- What the task asks: Pictures aside, write out every record exactly as it appears.

######

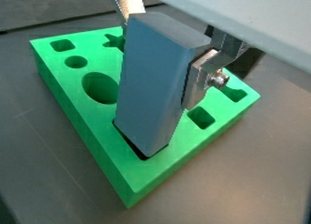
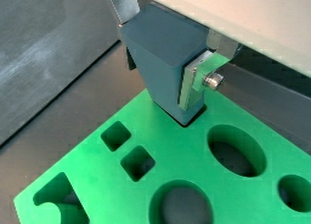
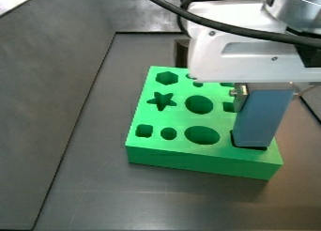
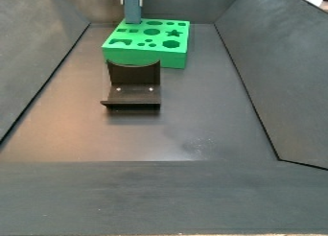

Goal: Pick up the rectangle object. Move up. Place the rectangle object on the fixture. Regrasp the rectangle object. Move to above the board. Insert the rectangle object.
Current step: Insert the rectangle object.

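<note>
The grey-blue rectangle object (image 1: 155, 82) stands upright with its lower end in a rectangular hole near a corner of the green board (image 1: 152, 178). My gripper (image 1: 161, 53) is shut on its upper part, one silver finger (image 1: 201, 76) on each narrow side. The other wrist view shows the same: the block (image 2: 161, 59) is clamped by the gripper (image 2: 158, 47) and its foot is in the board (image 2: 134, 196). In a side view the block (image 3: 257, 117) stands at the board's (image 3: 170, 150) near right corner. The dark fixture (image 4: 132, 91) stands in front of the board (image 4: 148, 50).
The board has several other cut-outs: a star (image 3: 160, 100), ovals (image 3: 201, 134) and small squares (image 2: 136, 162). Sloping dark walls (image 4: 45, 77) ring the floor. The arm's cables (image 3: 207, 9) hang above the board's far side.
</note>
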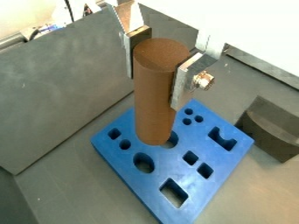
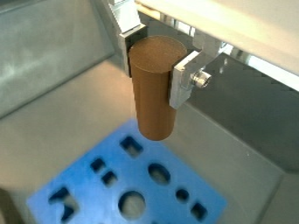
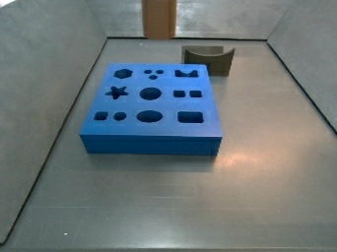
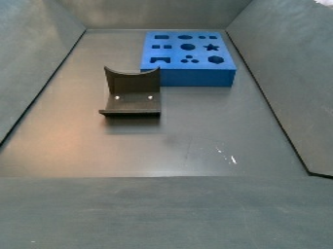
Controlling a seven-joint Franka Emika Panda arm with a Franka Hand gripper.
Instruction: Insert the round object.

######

- Finished task:
Goal: Pick up the rectangle object. Move up. Place the rectangle object on the fixture. Regrasp the rectangle object. Move to above the board. Insert the rectangle object.
Current step: Insert the rectangle object.

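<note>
The grey-blue rectangle object (image 1: 155, 82) stands upright with its lower end in a rectangular hole near a corner of the green board (image 1: 152, 178). My gripper (image 1: 161, 53) is shut on its upper part, one silver finger (image 1: 201, 76) on each narrow side. The other wrist view shows the same: the block (image 2: 161, 59) is clamped by the gripper (image 2: 158, 47) and its foot is in the board (image 2: 134, 196). In a side view the block (image 3: 257, 117) stands at the board's (image 3: 170, 150) near right corner. The dark fixture (image 4: 132, 91) stands in front of the board (image 4: 148, 50).
The board has several other cut-outs: a star (image 3: 160, 100), ovals (image 3: 201, 134) and small squares (image 2: 136, 162). Sloping dark walls (image 4: 45, 77) ring the floor. The arm's cables (image 3: 207, 9) hang above the board's far side.
</note>
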Controlling a seven-joint Franka Emika Panda arm with a Franka Hand gripper.
Instruction: Insert the round object.

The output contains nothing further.